Côté adverse, ce bilan est-il sans reproche ? Voyons ce qu’en dit le FNDC : «Le FNDC félicite et salue le courage des populations de Conakry et de ses alentours qui, malgré une pluie diurne et une forte militarisation des villes, ont répondu à l’appel du FNDC de ce lundi 20 juillet 2020. Il résulte de cette mobilisation la paralysie totale ou partielle selon les lieux à Conakry, Coyah et Dubréka.
Malgré le caractère pacifique de la manifestation, le sens élevé de civisme et de responsabilité des manifestants, les forces de défense et de sécurité ont, à nouveau, réprimé les citoyens en faisant usage des armes de guerre. Le triste bilan provisoire de cette répression féroce est d’au moins 20 personnes blessées dont 5 par balles et 2 dans un état très critique. Plusieurs dizaines d’arrestations ont également été enregistrées dont un groupe de femmes à Lansanaya. Comme à l’accoutumée, le Ministre en charge de la Sécurité tente d’occulter ce lourd bilan et de nier l’évidence de l’usage des armes de guerre contre les manifestants.
Le FNDC condamne cette énième récidive dans la violation flagrante des droits humains par le régime d’Alpha Condé qui continue de faire couler le sang des Guinéens et d’endeuiller des familles pour s’octroyer une présidence à vie. Le FNDC poursuivra la mobilisation jusqu’au départ d’Alpha Condé. Ensemble unis et solidaires, nous vaincrons!»
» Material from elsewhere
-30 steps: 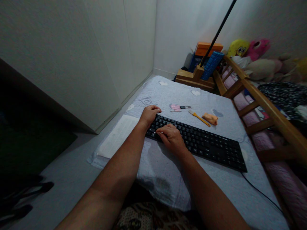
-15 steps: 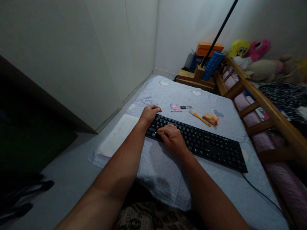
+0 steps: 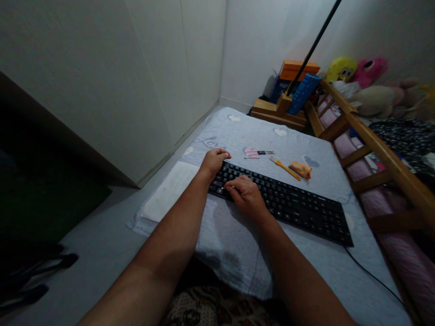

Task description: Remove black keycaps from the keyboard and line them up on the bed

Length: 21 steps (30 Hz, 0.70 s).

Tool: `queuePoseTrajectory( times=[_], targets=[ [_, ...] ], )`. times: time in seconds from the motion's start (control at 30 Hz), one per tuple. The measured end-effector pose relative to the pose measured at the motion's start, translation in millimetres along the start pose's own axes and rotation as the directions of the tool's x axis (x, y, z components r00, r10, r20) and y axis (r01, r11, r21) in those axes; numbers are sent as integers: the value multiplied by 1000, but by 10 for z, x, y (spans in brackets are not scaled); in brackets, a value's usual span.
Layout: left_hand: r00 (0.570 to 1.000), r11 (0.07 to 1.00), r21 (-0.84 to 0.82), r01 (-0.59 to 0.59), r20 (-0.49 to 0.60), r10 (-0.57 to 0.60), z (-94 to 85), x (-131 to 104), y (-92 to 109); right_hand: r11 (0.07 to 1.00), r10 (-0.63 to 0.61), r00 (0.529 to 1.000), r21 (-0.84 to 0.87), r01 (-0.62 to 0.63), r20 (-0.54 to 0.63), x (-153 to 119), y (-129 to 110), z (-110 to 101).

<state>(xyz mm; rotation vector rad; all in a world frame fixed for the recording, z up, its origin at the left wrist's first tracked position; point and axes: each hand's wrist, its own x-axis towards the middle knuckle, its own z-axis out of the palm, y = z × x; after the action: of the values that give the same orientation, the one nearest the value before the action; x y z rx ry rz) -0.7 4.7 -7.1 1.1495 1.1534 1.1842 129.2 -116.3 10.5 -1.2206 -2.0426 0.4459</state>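
At centre, the right hand [image 3: 247,194] pinches a small white-tipped object [image 3: 223,188] over the black keyboard [image 3: 302,204], which stretches toward lower right. Just beyond, the left hand [image 3: 213,163] curls at the keyboard's far left corner, its hold impossible to tell. Farther, right of centre, lies a yellow brush [image 3: 288,169].

Home bedroom with plush toys [image 3: 340,70], wooden bedrail [image 3: 376,135]

The right hand [image 3: 247,194] hides most of a white-tipped stick [image 3: 223,188] and some of the keyboard [image 3: 311,207] — its lettering too small to read; the top edge crops the pole [image 3: 315,45].
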Motion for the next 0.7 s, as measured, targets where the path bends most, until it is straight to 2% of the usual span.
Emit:
queuePoseTrajectory(
  times=[0.37,0.7],
  targets=[
    [1000,1000,-7,12,4,-12,8,0,9,1000,-10,999,-18,9,-33,-6,8,-18],
    [1000,1000,8,7,-6,-7,15,-4,18,999,-40,999,-23,40,-6,-25,-18,-29]
  ],
)
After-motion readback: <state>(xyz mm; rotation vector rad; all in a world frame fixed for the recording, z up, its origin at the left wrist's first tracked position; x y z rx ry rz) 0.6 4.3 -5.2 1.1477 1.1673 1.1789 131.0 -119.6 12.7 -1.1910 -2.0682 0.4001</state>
Les chiffres du FNDC sont certainement exacts. La description des faits également. La question qui crève les yeux tourne autour de l’atteinte des objectifs. Le départ de M. Alpha Condé est plus que souhaitable. Les raisons en sont nombreuses, elles jonchent les rues comme les ordures de Conakry qui empoisonnent la vie de la quasi-totalité des Guinéens. Mais Alpha, peut-on le contraindre à partir de Sékhoutouréya aussi longtemps qu’il réussira à confiner, bloquer ses principaux adversaires politiques chez eux ? Accordez-moi la liberté d’en douter.